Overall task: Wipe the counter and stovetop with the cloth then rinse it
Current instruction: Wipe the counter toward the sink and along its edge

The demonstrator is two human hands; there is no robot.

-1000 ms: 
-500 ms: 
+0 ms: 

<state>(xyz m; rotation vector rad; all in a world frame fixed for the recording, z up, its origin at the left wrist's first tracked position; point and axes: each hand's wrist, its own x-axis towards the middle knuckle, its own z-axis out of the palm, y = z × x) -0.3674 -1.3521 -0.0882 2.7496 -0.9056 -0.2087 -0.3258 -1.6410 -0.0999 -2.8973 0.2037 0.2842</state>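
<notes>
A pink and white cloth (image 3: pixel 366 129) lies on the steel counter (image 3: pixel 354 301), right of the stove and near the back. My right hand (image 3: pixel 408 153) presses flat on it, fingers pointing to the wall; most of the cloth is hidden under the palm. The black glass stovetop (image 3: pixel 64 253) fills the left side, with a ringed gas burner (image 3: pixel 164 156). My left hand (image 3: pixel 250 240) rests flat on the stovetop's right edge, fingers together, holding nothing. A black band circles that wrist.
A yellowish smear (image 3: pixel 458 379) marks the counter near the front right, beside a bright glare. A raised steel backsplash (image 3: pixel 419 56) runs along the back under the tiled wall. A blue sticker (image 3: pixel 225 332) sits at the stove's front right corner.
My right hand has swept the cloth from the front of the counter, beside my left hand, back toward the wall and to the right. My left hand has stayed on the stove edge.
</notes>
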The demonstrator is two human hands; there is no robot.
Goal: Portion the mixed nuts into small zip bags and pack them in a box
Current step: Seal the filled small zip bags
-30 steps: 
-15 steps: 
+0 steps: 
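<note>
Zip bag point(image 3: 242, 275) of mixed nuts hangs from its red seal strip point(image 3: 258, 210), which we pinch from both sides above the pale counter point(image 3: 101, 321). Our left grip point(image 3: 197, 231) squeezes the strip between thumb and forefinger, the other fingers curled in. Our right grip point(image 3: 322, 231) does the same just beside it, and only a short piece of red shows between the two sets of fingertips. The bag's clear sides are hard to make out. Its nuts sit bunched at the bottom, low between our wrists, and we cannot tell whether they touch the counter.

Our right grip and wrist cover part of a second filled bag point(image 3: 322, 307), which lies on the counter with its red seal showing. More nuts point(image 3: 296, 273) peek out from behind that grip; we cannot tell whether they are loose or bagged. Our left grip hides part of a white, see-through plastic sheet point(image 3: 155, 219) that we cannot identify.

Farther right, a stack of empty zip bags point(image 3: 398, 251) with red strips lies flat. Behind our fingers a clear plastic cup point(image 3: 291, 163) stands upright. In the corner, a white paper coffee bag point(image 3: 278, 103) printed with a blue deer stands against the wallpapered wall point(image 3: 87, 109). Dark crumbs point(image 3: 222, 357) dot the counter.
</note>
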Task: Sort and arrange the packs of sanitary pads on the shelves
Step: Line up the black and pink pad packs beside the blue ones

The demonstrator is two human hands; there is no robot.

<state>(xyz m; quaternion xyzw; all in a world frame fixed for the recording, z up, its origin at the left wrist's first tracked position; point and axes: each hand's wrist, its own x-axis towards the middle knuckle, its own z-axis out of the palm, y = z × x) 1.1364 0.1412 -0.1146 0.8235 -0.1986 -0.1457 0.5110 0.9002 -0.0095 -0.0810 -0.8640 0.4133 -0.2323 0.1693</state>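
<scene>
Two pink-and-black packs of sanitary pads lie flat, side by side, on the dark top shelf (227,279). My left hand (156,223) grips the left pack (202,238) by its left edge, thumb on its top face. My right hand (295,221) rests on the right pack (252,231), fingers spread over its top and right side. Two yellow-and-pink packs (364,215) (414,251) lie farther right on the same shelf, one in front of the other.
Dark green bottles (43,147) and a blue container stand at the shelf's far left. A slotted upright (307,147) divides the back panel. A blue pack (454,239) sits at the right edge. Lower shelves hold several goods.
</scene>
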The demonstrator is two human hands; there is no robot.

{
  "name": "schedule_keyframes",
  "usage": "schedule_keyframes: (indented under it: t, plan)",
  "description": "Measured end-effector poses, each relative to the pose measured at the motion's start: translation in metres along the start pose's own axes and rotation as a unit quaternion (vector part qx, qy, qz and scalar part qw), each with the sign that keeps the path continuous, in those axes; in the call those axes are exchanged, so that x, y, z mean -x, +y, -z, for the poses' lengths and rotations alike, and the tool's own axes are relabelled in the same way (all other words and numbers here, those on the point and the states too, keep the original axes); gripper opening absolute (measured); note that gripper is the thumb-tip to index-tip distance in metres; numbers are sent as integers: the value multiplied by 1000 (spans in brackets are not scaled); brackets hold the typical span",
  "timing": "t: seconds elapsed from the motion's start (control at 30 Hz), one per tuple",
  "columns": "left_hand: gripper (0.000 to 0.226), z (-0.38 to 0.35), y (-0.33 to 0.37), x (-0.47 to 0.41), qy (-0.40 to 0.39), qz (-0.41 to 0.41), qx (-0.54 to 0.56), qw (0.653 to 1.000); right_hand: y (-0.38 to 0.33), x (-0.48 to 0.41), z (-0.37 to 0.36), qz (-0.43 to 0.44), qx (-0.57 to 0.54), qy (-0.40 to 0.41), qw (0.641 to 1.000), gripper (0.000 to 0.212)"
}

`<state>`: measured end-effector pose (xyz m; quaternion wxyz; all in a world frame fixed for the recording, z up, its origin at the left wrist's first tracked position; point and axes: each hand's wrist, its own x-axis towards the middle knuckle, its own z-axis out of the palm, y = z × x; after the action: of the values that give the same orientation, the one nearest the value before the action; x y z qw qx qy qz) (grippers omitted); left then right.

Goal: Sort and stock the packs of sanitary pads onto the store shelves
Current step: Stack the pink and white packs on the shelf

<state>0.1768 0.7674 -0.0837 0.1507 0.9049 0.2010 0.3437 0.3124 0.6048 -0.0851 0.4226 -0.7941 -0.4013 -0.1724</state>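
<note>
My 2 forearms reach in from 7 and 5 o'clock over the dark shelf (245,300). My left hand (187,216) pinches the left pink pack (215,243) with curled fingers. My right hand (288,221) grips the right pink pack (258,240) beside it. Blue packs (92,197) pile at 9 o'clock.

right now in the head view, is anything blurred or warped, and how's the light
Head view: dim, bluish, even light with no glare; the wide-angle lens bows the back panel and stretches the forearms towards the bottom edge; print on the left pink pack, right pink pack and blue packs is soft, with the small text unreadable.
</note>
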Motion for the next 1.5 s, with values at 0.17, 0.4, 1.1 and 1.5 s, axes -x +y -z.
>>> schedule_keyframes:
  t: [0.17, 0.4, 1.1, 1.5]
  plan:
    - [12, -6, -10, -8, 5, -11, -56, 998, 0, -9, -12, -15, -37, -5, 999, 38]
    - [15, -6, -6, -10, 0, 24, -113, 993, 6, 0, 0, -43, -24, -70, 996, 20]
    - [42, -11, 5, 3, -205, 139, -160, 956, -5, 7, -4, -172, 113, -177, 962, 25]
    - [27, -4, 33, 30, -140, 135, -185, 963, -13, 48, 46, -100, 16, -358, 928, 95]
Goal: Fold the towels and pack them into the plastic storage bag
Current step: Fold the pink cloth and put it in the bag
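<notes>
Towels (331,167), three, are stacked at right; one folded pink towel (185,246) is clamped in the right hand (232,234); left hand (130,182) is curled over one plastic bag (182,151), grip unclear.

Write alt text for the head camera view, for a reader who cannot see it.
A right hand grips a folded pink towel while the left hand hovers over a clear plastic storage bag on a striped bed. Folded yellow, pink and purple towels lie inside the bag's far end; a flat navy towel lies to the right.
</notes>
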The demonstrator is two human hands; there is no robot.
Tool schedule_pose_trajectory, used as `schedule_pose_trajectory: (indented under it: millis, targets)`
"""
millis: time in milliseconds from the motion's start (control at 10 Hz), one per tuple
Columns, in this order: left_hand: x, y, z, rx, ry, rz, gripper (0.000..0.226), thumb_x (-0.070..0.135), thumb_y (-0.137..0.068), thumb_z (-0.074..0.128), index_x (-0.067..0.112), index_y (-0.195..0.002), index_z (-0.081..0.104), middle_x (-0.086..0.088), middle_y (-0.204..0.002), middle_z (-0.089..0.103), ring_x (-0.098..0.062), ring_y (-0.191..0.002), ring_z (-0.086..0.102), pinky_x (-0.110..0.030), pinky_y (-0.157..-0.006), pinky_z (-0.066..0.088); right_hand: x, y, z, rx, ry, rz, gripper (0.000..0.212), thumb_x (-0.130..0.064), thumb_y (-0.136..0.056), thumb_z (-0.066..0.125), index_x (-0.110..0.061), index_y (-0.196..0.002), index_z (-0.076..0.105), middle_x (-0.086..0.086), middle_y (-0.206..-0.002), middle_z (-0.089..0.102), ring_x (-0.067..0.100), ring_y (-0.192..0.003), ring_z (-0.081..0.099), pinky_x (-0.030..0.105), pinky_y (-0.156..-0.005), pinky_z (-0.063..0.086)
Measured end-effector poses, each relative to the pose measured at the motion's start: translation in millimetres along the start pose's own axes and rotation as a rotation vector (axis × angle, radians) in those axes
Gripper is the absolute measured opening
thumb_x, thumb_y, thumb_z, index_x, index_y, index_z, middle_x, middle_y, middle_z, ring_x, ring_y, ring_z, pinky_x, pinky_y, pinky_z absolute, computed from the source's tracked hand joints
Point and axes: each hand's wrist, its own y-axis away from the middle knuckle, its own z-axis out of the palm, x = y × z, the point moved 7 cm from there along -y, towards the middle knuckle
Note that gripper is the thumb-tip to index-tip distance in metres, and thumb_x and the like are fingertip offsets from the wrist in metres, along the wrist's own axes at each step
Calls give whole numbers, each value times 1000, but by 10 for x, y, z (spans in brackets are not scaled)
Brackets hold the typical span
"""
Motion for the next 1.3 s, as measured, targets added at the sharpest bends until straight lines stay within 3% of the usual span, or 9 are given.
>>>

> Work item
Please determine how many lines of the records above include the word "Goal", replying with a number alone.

> Expected answer
3